Oltreché nella individuazione degli elementi compositivi.
In
questa lezione, tutta centrata su due raffinate dolcezze, le mie papille erano
pulite
e come accade in una degustazione AIS, disposte a “sentire”.
Il verbo
sentire racchiude tante sfumature delle percezioni sensoriali
sottese al
momento in cui arrivano al cervello tutti i
segnali di gradevolezza.
Ho capito in questa ultima lezione che in una preparazione
dolce
subentrano leggi inalienabili di chimica e di fisica.
O le conosci e ti
adegui. Oppure fallisci.
Ma c’è anche un’altra dote che se non ce l’hai, non
puoi impararla sui libri:
non è una competenza, è una dote innata che sul campo
diventa un blend di
pazienza-gioia del fare-calma interiore.
Ora capisco
perché il buccellato di mia nonna Filò
era insuperabile.
Lei aveva questa dote che anche Luca ha: si è mosso con gesti
precisi,
predisponendo le tarature con un atteggiamento quasi maniacale.
I
prodotti devono essere tutti di prima qualità, è stato il suo primo messaggio.
In alcuni casi, come accade per le fave di cacao, è andato ad acquistarle,
Annusiamo i
piccoli semi marroncini e il cervello percorre spazi di cielo e di mare.
E ciò
accade anche per la noce moscata: aromi fra zucchero, sentori di frutto maturo,
profumi speziati.
Non è la noce moscata che conosco e amo.
La prima dolce golosità che Luca prepara si
chiama “Ricordo di un Alexander”.
Un nome fortuito, che si richiama a uno dei
tanti episodi che Luca vive al "A pie de mà " di Riomaggiore.
Ma dopo i puntini (di
rigore) ecco di cosa si tratta:
pera cotta nel vino rosso, crema di mascarpone
profumata alla noce moscata
( Luca se li è procurati alla fonte. Le ha scoperte
in uno dei suoi viaggi ai Caraibi, a Grenada)

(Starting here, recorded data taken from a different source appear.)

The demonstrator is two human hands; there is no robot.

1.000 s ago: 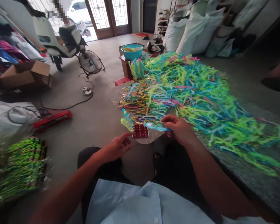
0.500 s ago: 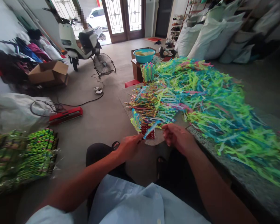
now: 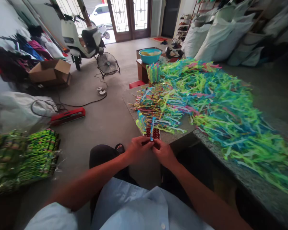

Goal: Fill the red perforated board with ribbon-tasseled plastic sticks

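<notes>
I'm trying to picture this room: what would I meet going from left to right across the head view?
Open box → fan → left hand → blue strip → right hand → white sacks.

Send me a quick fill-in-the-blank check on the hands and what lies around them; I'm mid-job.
The bare left hand and bare right hand meet at the near end of one slim ____ ribbon-like strip.
The large heap of mostly green-and-blue strips lies toward the person's ____ side.
The small patterned piece just beyond the hands is mainly ____.
Missing words: blue; right; red.
</notes>
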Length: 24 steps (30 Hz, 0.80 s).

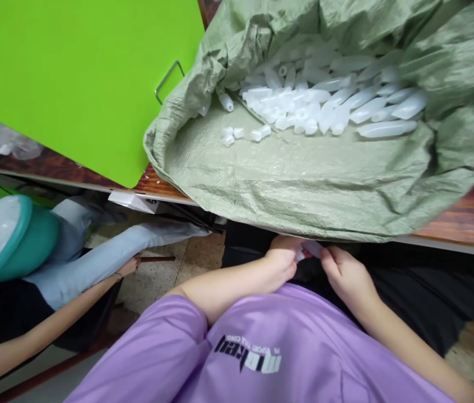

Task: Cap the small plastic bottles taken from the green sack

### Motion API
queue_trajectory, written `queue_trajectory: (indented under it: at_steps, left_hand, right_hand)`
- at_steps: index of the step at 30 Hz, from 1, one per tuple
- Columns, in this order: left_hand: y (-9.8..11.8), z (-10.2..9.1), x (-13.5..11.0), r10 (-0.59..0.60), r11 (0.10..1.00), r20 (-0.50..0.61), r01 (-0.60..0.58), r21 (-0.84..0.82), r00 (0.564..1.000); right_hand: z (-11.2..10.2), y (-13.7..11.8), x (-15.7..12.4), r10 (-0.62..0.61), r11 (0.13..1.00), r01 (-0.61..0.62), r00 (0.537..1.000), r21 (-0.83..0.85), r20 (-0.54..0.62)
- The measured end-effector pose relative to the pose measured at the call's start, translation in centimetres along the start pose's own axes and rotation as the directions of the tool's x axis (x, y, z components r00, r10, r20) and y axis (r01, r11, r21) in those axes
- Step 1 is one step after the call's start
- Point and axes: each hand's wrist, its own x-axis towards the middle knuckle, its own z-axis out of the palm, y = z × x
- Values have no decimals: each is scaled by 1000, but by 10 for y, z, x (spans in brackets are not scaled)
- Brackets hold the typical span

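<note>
Both my hands meet in my lap, just under the table edge, pinching one small translucent plastic tube (311,248) between them. My left hand (281,262) is closed on its left end, fingers curled. My right hand (344,274) grips the right end with thumb and fingers. Above them a green woven sack (304,173) lies open on the table, holding several of the same whitish plastic tubes (325,101). A few small white caps (241,133) lie loose near the sack's mouth.
A bright green board (73,73) with a wire handle (168,78) covers the wooden table (472,212) at left. A co-worker's arm (52,324) and jeans (94,252) sit at lower left beside a teal basin (14,235) of clear parts.
</note>
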Motion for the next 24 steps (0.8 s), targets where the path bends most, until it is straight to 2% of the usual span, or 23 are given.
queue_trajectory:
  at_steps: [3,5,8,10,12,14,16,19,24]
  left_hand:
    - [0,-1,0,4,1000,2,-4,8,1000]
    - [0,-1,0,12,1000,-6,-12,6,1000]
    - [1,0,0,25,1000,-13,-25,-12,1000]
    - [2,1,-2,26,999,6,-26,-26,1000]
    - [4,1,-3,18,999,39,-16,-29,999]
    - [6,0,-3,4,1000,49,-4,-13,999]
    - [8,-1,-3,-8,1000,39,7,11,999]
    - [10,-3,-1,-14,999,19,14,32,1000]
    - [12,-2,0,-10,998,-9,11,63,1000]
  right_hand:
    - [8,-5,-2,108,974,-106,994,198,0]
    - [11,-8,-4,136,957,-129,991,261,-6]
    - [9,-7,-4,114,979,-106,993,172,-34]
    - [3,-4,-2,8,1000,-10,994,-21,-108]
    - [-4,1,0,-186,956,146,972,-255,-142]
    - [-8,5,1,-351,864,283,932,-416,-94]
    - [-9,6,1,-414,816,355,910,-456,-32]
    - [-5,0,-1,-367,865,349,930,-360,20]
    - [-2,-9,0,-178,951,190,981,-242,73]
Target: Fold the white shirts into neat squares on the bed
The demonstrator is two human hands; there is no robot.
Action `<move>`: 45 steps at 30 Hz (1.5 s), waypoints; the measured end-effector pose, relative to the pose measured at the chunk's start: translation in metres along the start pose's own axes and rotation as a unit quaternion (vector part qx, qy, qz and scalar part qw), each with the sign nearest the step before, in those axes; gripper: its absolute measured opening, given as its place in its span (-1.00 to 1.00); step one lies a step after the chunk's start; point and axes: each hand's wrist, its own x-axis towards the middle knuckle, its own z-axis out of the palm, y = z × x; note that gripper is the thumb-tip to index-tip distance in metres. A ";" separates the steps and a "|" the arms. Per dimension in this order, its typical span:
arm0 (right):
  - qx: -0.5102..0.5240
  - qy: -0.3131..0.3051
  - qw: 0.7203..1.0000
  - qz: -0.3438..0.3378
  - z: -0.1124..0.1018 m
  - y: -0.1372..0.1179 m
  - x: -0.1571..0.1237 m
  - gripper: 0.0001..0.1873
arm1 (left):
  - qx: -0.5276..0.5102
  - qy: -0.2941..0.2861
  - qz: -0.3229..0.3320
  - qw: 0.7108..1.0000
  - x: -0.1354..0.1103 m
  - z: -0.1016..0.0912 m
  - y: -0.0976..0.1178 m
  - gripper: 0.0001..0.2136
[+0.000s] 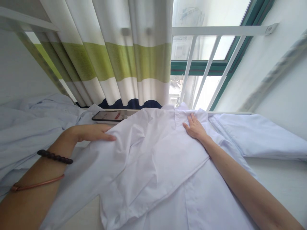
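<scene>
A white long-sleeved coat (165,150) is spread in front of me, its collar end toward the window and one sleeve folded across its front. My left hand (96,132) is at its left shoulder edge, thumb on top of the cloth and the other fingers tucked out of sight beneath, gripping it. Dark beads and a reddish band circle that wrist. Near the collar, my right hand (195,127) lies flat on the coat with its fingers spread. A button shows by the cuff at the bottom.
Piled white cloth (28,127) lies on the left, and a folded white garment (266,137) on the right. A phone (107,116) rests beyond my left hand. Behind are a curtain (115,60) with a green band, a white railing (218,31) and a window.
</scene>
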 end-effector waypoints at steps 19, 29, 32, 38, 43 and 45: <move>0.053 0.003 0.998 -0.034 -0.031 -0.015 -0.003 -0.62 | -0.067 -0.179 0.077 0.979 0.056 0.069 0.096 -0.56; 0.156 -0.269 0.937 -0.162 -0.079 -0.060 -0.036 -0.72 | 0.047 -0.209 -0.014 0.977 0.046 0.054 0.053 -0.67; 0.144 -0.279 0.935 -0.165 -0.085 -0.063 -0.040 -0.72 | 0.076 -0.271 0.041 0.959 0.042 0.057 0.053 -0.74; 0.204 -0.279 0.922 -0.174 -0.103 -0.061 -0.044 -0.63 | -0.152 -0.240 0.137 0.949 0.043 0.076 0.071 -0.73; 0.351 -0.310 0.867 -0.171 -0.124 -0.067 -0.055 -0.47 | -0.393 -0.193 0.175 0.882 0.045 0.103 0.092 -0.79; 0.362 -0.338 0.847 -0.193 -0.126 -0.070 -0.059 -0.48 | -0.386 -0.219 0.178 0.878 0.046 0.112 0.094 -0.72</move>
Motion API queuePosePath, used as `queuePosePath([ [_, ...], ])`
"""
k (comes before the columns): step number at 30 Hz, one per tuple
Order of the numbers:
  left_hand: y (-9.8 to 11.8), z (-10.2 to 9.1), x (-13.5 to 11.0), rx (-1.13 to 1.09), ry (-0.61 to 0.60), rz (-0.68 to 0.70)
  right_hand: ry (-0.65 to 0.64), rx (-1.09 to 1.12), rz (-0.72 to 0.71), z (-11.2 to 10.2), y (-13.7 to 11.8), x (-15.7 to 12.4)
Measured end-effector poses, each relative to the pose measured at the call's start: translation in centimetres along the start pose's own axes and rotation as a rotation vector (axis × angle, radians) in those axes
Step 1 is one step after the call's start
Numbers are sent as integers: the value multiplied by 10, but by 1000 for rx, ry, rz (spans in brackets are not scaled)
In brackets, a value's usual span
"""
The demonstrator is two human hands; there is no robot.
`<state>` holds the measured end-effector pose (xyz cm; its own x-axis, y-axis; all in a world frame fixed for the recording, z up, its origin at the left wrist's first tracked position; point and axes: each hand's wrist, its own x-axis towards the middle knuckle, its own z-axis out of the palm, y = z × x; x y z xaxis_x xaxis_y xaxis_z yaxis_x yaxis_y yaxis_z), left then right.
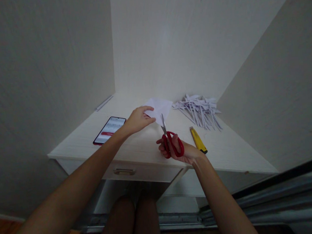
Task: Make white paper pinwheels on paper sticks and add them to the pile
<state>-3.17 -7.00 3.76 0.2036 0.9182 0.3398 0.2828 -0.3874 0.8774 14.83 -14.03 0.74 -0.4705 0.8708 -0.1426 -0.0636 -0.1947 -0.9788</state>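
Note:
My left hand [140,119] pinches a white square of paper [160,107] by its near left edge, just over the table. In my right hand [171,148] is a pair of scissors [172,144] with red handles, my fingers through the loops. The scissor blades are parted and point away from me, at the near corner of the paper. Whether the paper lies between the blades is hard to make out.
A phone [110,130] with a lit screen lies left of my hands. To the right are a yellow box cutter [198,140] and a pile of folded paper pinwheels on sticks [200,110]. Thin white paper sticks [104,103] rest by the left wall. The white table [144,146] has walls around it.

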Motion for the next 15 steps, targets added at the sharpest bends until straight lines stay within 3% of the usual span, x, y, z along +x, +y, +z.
queuePosePath([
  [15,0,2,-1,-24,-12,-17,-59,115,71,-2,3,1],
])
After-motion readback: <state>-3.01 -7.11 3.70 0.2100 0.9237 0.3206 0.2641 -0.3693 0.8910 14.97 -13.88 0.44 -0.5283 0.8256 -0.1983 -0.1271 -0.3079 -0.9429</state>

con briciole di biscottini speziati secchi.
Ogni momento della preparazione scivola davanti ai miei occhi. Vorrei averne
dieci di più. Sono tesa a captare anche le minime sfumature.
La grossa padella
dove le pere cuoceranno in vino ha il fondo coperto di zucchero semolato.
Le
pere iniziano a sobbollire nel vino rosso.
Nasce la crema di mascarpone con la
formula 5+5+5:
5 tuorli, 5 cucchiai di
zucchero, 5 etti di mascarpone.
Un
pezzetto di paradiso è assicurato.
Poi iniziano i giochi per ottenere il croccante all’arancio.
Sembra di tornare bambini. Si mescola il burro fuso con lo zucchero.
Si
aggiunge la farina e il succo d’arancio filtrato.
Luca pesa tutto con la
precisione di un orefice.
Si stende su un foglio di carta da forno disposto già
in teglia e si pone in forno a 180.
Nasce e così la sfoglia croccante che Luca
foggia sopra la parte tonda
di una
coppetta di vetro (rovesciata) per creare un cestino.
Ho pensato a un’opera dei
maestri vetrai di Murano. Le sfumature in giallo oro, le trasparenze.
Un
incanto (mangiabile). Servirà per appoggiare un dolcino di cacao dal cuore
morbido
(molto erotico, da mugolìo) disposto su una base rettangolare bianca.
Accanto un tralcio con fiori ottenuti sifonando una composizione
(Luca l’ha
definita “soffice”) di panna liquida e zucchero a velo al profumo di cacao.
Fiori spumosi e leggeri su un tralcio formato da una traccia delineata con le
fave di cacao.
Non so se la frase “il cielo sotto di me” sia giusta, ma è
quello che ho provato.
So che è stata una lezione di cucina dolce che non mi ha
fatto sentire (uscendo)
il freddo intenso (-2) della notte.
Ero così felice che
ho sognato prati verdi di una improbabile Provenza che non vedrò mai.